** Opening INFORMATION SHOWN block **

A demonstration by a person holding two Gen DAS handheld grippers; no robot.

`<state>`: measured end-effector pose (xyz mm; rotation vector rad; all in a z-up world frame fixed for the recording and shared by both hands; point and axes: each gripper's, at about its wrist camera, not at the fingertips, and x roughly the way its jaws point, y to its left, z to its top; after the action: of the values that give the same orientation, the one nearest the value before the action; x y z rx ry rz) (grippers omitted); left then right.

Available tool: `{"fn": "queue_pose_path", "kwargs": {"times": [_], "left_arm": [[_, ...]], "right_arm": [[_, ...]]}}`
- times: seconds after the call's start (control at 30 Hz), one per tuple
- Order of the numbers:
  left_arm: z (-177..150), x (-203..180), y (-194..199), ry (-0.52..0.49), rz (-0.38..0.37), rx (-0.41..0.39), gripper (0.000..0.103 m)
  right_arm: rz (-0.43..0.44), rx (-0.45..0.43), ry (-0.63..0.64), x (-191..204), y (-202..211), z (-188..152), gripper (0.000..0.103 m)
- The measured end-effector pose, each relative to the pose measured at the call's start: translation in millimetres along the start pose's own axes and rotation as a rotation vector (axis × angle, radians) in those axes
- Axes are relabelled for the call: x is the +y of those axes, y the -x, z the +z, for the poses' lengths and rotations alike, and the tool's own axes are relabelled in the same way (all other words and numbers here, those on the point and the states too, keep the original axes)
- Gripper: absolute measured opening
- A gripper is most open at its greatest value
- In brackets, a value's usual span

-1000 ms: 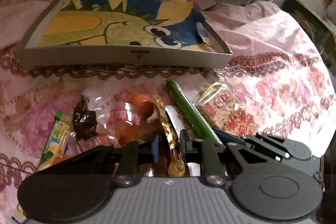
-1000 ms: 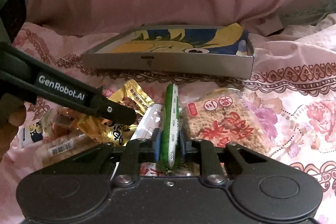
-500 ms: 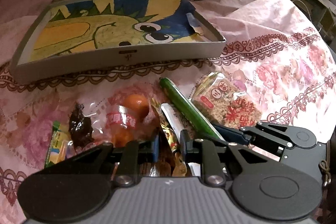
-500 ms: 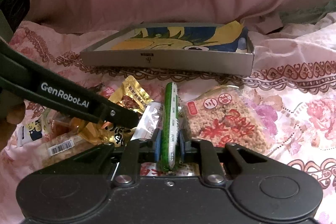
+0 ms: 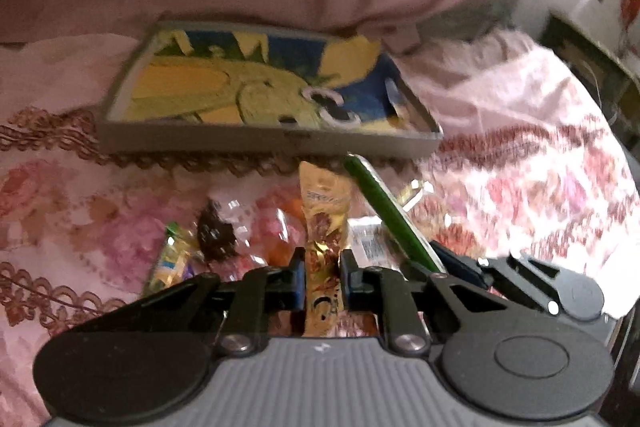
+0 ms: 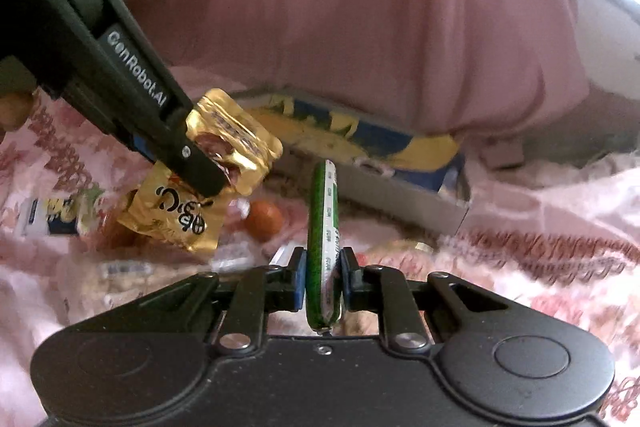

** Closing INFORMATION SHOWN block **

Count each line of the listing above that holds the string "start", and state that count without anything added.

### EXERCISE OUTPUT
2